El Jackdaw como núcleo jugable
El
Jackdaw vuelve a ser el corazón de la experiencia, pero en esta versión adquiere un papel aún más importante gracias a nuevas opciones de personalización, mejoras y gestión de la tripulación. La embarcación funciona como un espacio vivo que evoluciona a medida que avanzamos en la aventura, con mejoras que afectan tanto al combate como a la navegación. Las velas, los cañones, el casco y otros elementos pueden reforzarse para adaptarse a diferentes estilos de juego, ya sea priorizando la velocidad, la resistencia o la potencia de fuego. La cubierta también se siente más dinámica gracias a nuevas animaciones y a la presencia de la tripulación, que reacciona de forma más natural a los eventos del combate y a las condiciones del mar.

A lo largo de la aventura, tendremos la oportunidad de explorar el barco con mayor libertad, lo que permite apreciar mejor los detalles del diseño y la vida a bordo. El Jackdaw también sirve como punto de partida para misiones específicas relacionadas con los nuevos oficiales, que aportan contenido narrativo adicional y pequeñas historias que enriquecen el viaje de Edward. La sensación de pertenencia al barco es más fuerte que nunca, y cada mejora o cambio visual contribuye a reforzar la idea de que estamos construyendo nuestra propia embarcación pirata a lo largo de la aventura.

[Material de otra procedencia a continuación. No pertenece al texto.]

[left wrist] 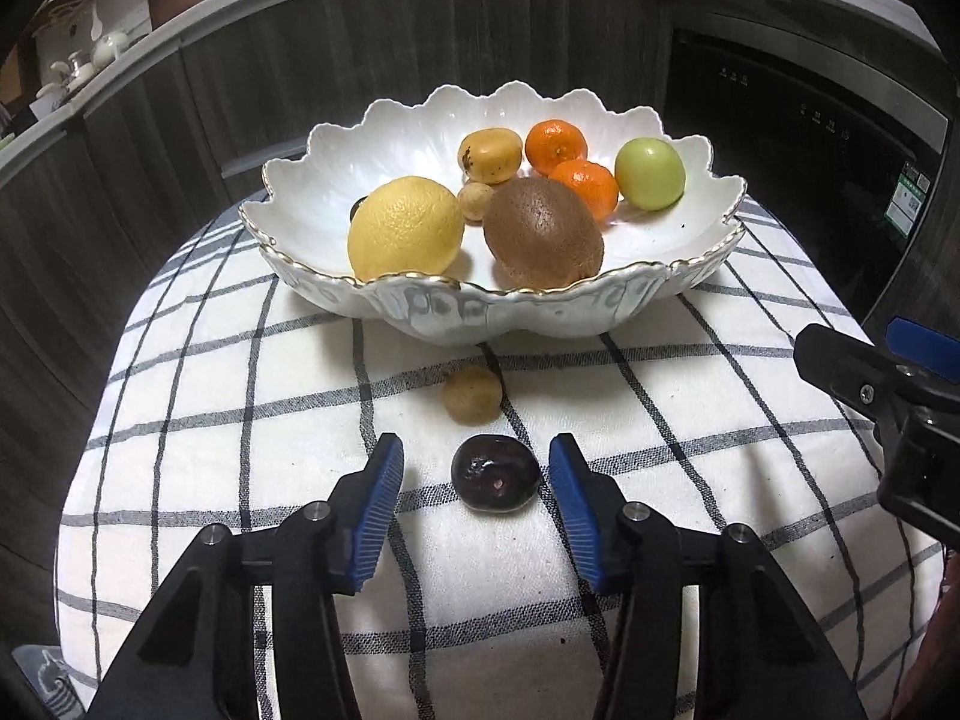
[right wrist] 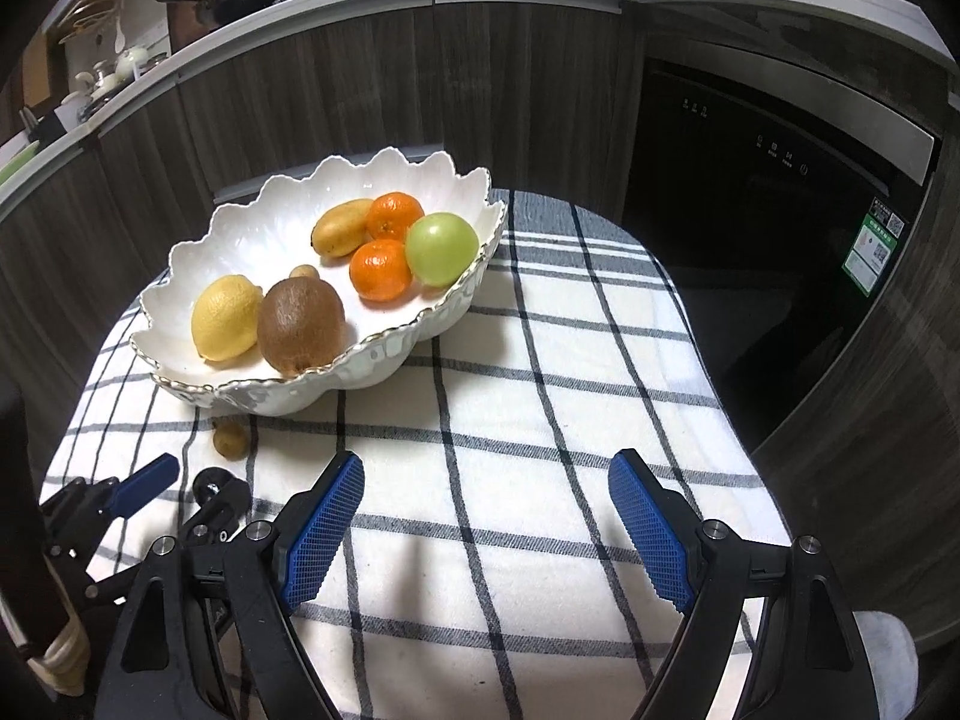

Los nuevos oficiales del Jackdaw
Una de las novedades más interesantes de Assassin's Creed Black Flag Resynced es la incorporación de tres
nuevos oficiales que se unen a la tripulación del Jackdaw y que cuentan con misiones narrativas propias. Cada uno de ellos aporta una perspectiva distinta sobre la vida en el mar y sobre el viaje de Edward, y sus historias se integran de forma natural en el desarrollo de la campaña.
Lucy Baldwin destaca por su carácter decidido y su papel en misiones que combinan infiltración y acción naval. El
Padre aporta un enfoque más reflexivo y está vinculado a tareas de apoyo y exploración.
Difunto Smith, por su parte, introduce un tono más ligero y se relaciona con misiones que exploran el lado más humano y cotidiano de la tripulación.
Cada oficial cuenta con una cadena de misiones que profundiza en su historia personal y en su relación con Edward. Estas misiones no solo amplían el trasfondo narrativo del juego, sino que también ofrecen recompensas jugables que afectan al rendimiento del Jackdaw o a la forma en la que afrontamos ciertos encuentros. La presencia de estos personajes añade variedad a la estructura del juego y refuerza la sensación de que la tripulación es un elemento fundamental de la experiencia. Además, su integración en la historia principal ayuda a conectar mejor las secciones navales con el resto de la aventura, creando un equilibrio más natural entre exploración, combate y narrativa.